→ Task to complete
Going through the entries below, find how many lines hold "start", then give that number alone.

(Stored entries)
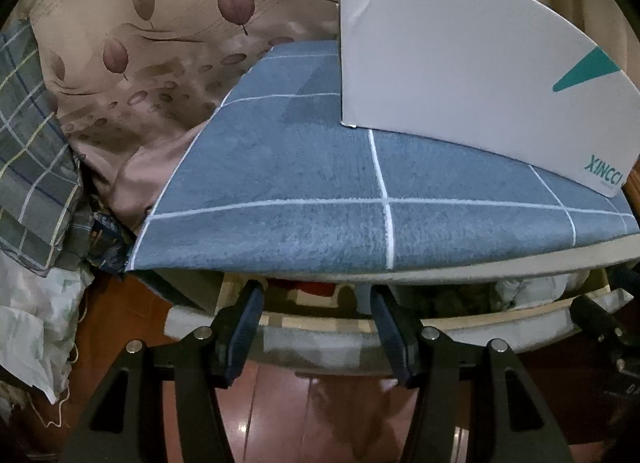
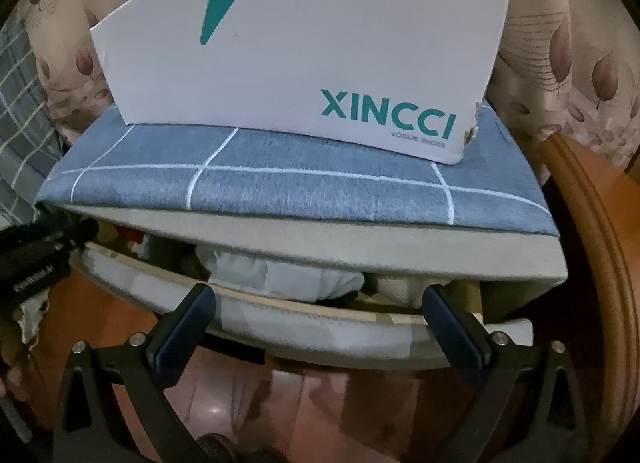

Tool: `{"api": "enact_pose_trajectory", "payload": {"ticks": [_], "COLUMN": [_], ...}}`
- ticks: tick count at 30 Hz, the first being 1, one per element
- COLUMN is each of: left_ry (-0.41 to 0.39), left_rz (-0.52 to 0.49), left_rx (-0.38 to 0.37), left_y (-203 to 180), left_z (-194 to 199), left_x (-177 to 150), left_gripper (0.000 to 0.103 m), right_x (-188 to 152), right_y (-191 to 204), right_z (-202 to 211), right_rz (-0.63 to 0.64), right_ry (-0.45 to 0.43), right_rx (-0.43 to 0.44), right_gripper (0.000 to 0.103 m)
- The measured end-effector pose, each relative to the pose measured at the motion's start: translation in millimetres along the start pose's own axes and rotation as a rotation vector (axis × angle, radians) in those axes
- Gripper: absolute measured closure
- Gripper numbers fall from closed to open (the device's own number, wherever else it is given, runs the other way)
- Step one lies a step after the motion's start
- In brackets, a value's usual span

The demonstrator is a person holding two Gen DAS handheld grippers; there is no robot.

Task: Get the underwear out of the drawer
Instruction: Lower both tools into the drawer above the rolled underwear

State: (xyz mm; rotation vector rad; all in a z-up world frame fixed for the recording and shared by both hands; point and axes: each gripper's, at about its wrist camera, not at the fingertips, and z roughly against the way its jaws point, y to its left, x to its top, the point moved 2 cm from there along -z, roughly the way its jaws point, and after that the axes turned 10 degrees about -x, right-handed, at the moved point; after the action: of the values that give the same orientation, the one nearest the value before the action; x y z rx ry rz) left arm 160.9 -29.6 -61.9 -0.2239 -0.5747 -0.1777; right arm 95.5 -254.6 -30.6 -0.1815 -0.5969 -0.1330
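Both claws, left claw (image 1: 316, 297) & right claw (image 2: 318, 301), hang open, empty, at the part-open drawer (image 2: 320, 337) w/ pale, prob. underwear bundle (image 2: 288, 277) mid-frame, ready to reach in.

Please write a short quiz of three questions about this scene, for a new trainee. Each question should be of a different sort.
1. True or false: the drawer is fully shut.
2. What stands on the blue checked cloth? A) a lamp B) a white XINCCI box C) a plate
3. Fill in: both the left tongs and the right tongs are ____ and hold nothing.

Key: 1 false, it is pulled partly out, with a pale folded garment visible inside. 2 B. 3 open.
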Motion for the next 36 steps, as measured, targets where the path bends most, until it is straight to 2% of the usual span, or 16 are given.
{"api": "enact_pose_trajectory", "payload": {"ticks": [3, 9, 12, 18, 28, 31, 36], "left_ry": [0.006, 0.007, 0.015, 0.054, 0.172, 0.232, 0.225], "left_rz": [-0.003, -0.003, -0.011, -0.021, -0.028, -0.025, -0.075], "left_rx": [-0.005, -0.023, -0.034, -0.069, -0.121, -0.13, -0.11], "left_y": [-1.8, -3.8, -4.8, -0.8, -3.5, -3.1, -13.4], "left_z": [-8.0, -16.6, -18.0, -14.9, 15.7, 25.0, 40.9], "left_x": [3.4, 8.5, 10.6, 7.5, -33.4, -45.9, -69.5], "left_gripper": [0.046, 0.046, 0.046, 0.045, 0.045, 0.045, 0.045], "right_x": [5.0, 11.4, 13.3, 8.2, -34.1, -47.9, -65.1], "right_y": [-0.4, -1.1, -2.1, -1.9, -3.3, -4.6, -7.7], "right_z": [-5.4, -26.3, -36.2, -32.0, -8.3, -1.3, 6.3], "right_rz": [-0.015, -0.036, -0.061, -0.061, -0.06, -0.057, -0.051], "right_ry": [0.013, 0.051, 0.094, 0.136, 0.247, 0.285, 0.346], "right_rx": [0.019, 0.003, 0.016, 0.006, 0.006, 0.008, 0.016], "right_gripper": [0.0, 0.001, 0.001, 0.001, 0.001, 0.001, 0.001]}}
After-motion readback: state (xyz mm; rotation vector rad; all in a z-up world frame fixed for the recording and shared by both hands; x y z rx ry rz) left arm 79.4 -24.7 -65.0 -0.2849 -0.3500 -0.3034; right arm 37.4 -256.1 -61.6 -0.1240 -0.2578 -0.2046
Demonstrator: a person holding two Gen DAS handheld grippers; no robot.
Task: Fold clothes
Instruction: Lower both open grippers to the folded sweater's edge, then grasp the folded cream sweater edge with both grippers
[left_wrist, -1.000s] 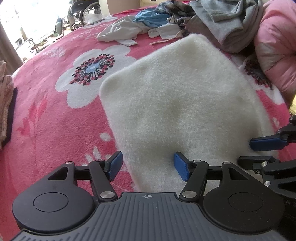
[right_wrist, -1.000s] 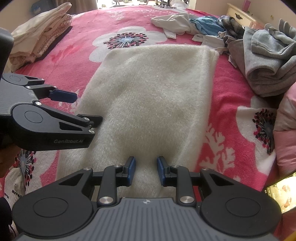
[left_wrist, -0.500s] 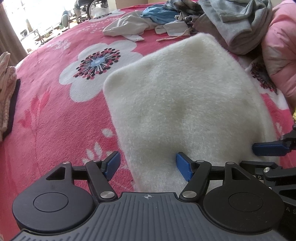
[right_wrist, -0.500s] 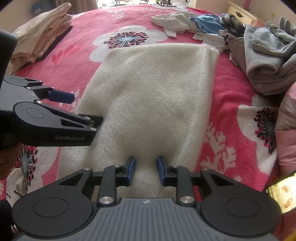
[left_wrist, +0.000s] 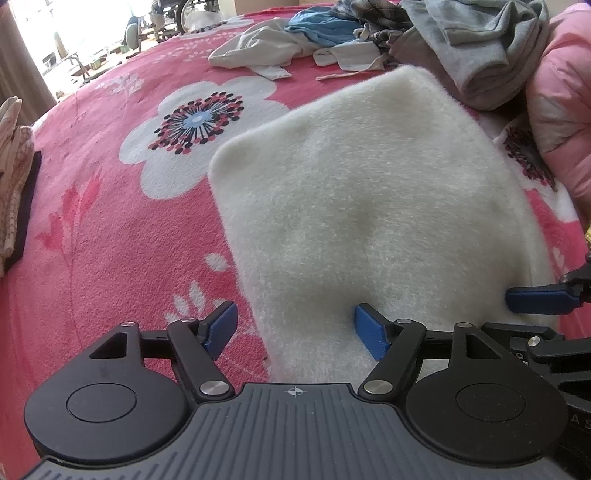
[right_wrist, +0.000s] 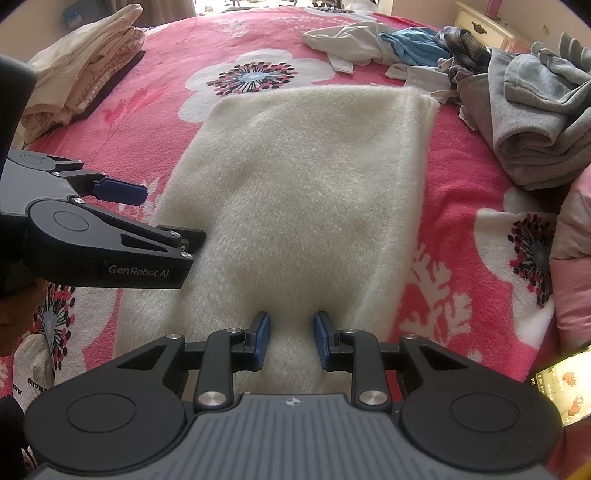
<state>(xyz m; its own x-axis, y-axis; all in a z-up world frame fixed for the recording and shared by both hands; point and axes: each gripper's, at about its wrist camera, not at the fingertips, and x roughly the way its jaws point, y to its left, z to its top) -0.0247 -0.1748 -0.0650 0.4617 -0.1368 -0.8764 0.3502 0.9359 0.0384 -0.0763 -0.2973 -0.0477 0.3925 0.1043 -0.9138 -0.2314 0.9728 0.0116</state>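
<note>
A cream fleece garment (left_wrist: 369, 184) lies flat on the pink flowered bedspread (left_wrist: 92, 240), folded into a long rectangle (right_wrist: 303, 184). My left gripper (left_wrist: 295, 328) straddles the garment's near left edge. Its jaws are opening: one pad sits on the bedspread and the other rests on the fleece, with no squeeze. From the right wrist view the left gripper (right_wrist: 159, 214) juts in from the left beside that edge. My right gripper (right_wrist: 291, 339) is shut on a raised bunch of fleece at the near end. Its blue fingertip (left_wrist: 535, 297) shows at the left wrist view's right side.
A heap of unfolded clothes (right_wrist: 535, 110), grey, plaid, blue and white, lies at the far right. A folded stack (right_wrist: 81, 74) sits at the far left. A pink quilt (left_wrist: 565, 110) bulges on the right, and a phone (right_wrist: 561, 387) lies near the right gripper.
My left gripper's pads have spread wider apart over the garment's edge. The right gripper's pads and the garment have stayed as they were.
</note>
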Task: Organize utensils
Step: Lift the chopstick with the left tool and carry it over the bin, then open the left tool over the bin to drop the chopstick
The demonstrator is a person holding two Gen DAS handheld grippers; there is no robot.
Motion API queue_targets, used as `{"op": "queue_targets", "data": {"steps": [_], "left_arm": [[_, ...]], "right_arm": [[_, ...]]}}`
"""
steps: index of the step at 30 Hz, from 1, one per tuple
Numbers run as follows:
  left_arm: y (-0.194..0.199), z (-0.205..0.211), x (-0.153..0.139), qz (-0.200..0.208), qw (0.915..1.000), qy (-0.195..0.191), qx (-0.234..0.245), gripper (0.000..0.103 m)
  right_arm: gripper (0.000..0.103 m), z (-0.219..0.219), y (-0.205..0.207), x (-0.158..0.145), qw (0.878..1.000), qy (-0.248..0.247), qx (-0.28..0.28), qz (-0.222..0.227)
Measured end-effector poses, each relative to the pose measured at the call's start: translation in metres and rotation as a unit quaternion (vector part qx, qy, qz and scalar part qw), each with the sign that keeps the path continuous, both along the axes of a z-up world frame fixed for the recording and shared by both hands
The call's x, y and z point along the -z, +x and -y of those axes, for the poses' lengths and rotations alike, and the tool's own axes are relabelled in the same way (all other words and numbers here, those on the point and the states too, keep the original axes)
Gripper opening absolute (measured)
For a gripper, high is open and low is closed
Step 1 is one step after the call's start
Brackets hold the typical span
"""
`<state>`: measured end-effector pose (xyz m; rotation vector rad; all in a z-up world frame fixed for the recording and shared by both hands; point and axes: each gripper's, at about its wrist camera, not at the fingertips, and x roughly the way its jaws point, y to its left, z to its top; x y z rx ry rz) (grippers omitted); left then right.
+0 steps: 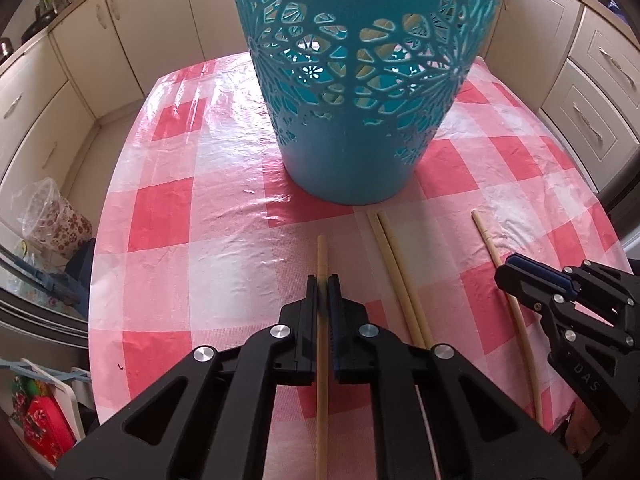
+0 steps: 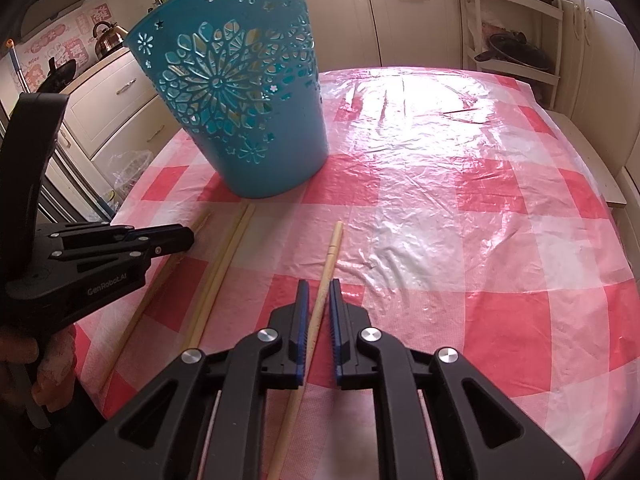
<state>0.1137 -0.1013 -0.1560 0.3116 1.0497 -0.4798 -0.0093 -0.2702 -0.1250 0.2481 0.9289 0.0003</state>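
Clamped between the two black fingers of the left gripper [image 1: 323,280], at lower centre of the left wrist view, a pale wooden chopstick [image 1: 322,256] is held lengthwise, its tip pointing up the frame toward the basket. In the right wrist view, the right gripper [image 2: 319,286] is seen at lower centre with its blue-padded jaws slightly apart, and a second pale wooden chopstick [image 2: 332,250] is straddled between them; whether the pads touch it cannot be told. A pair of pale wooden chopsticks [image 1: 386,240] is laid side by side, touching, on the cloth between the two grippers. A tall teal plastic basket with cut-out flower patterns [image 1: 360,100] is set upright just beyond the chopstick tips, filling the upper centre of the left wrist view and the upper left of the right wrist view. All of it is carried by a table covered in a red-and-white checked plastic cloth [image 2: 480,220]. Cream kitchen cabinets [image 2: 400,12] are visible along the top edge, and a metal kettle [image 2: 107,38] at upper left.
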Motion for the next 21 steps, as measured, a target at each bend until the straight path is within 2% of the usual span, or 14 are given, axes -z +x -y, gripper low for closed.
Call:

→ Output
4